*Your instructions*. Repeat the data verbatim.

*Provided data*.
|---|

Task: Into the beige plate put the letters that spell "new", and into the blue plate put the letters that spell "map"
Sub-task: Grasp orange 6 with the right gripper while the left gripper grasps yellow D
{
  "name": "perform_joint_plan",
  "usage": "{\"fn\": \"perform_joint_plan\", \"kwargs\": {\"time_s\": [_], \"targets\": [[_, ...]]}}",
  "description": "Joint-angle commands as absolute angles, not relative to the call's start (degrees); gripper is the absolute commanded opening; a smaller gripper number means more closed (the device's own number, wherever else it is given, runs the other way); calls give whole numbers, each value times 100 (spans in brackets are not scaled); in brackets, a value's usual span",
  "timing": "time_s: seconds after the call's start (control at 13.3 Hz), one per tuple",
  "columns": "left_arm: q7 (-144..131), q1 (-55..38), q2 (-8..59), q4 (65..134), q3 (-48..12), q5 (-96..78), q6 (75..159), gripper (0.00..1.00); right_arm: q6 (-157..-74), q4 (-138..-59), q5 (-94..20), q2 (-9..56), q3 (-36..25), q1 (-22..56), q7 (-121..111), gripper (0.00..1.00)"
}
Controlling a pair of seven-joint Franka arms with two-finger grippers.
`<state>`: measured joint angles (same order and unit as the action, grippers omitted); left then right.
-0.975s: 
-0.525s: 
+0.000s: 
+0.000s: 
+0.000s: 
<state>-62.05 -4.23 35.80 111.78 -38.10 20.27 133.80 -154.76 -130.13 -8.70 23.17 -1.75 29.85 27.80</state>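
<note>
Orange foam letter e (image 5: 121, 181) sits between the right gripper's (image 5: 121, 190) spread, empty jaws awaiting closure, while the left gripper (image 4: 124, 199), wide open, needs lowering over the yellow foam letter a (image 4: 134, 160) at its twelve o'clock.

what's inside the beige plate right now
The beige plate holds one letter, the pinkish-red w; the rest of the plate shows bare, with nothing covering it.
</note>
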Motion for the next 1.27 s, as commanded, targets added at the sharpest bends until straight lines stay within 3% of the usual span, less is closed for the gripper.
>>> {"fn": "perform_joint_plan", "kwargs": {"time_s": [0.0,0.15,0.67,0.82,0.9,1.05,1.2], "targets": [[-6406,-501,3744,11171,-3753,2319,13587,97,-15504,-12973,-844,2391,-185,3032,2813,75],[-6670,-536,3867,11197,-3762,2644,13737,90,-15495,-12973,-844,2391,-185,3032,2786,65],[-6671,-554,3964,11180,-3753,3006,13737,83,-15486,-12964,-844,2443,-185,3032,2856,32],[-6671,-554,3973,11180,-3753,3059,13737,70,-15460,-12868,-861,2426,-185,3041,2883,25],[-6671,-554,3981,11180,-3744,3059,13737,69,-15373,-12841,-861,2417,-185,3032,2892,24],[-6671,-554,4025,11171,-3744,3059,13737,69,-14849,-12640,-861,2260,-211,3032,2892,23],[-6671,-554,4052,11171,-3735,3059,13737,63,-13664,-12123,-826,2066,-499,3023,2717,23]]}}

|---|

*Written response*.
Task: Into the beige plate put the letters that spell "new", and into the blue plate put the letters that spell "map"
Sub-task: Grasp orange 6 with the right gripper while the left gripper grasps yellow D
{
  "name": "perform_joint_plan",
  "usage": "{\"fn\": \"perform_joint_plan\", \"kwargs\": {\"time_s\": [_], \"targets\": [[_, ...]]}}",
  "description": "Joint-angle commands as absolute angles, not relative to the call's start (degrees); gripper is the absolute commanded opening; a smaller gripper number means more closed (the device's own number, wherever else it is given, runs the other way); calls give whole numbers, each value times 100 (spans in brackets are not scaled); in brackets, a value's usual span",
  "timing": "time_s: seconds after the call's start (control at 13.3 Hz), one per tuple",
  "columns": "left_arm: q7 (-144..131), q1 (-55..38), q2 (-8..59), q4 (65..134), q3 (-48..12), q5 (-96..78), q6 (75..159), gripper (0.00..1.00); right_arm: q6 (-157..-74), q4 (-138..-59), q5 (-94..20), q2 (-9..56), q3 (-36..25), q1 (-22..56), q7 (-121..111), gripper (0.00..1.00)"
}
Controlling a pair of seven-joint Franka arms with two-finger grippers.
`<state>`: measured joint angles (same order and unit as the action, grippers omitted); left then right.
-0.975s: 
-0.525s: 
+0.000s: 
+0.000s: 
+0.000s: 
<state>-62.05 -4.23 35.80 111.78 -38.10 20.27 133.80 -154.76 -130.13 -8.70 23.17 -1.75 29.85 27.80</state>
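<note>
Orange foam letter e (image 5: 121, 181) sits between the right gripper's (image 5: 121, 190) spread, empty jaws awaiting closure, while the left gripper (image 4: 124, 199), wide open, needs lowering over the yellow foam letter a (image 4: 134, 160) at its twelve o'clock.

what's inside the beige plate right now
The beige plate holds one letter, the pinkish-red w; the rest of the plate shows bare, with nothing covering it.
</note>
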Motion for the next 1.27 s, as commanded, targets added at the sharpest bends until straight lines stay within 3% of the usual span, less is closed for the gripper.
>>> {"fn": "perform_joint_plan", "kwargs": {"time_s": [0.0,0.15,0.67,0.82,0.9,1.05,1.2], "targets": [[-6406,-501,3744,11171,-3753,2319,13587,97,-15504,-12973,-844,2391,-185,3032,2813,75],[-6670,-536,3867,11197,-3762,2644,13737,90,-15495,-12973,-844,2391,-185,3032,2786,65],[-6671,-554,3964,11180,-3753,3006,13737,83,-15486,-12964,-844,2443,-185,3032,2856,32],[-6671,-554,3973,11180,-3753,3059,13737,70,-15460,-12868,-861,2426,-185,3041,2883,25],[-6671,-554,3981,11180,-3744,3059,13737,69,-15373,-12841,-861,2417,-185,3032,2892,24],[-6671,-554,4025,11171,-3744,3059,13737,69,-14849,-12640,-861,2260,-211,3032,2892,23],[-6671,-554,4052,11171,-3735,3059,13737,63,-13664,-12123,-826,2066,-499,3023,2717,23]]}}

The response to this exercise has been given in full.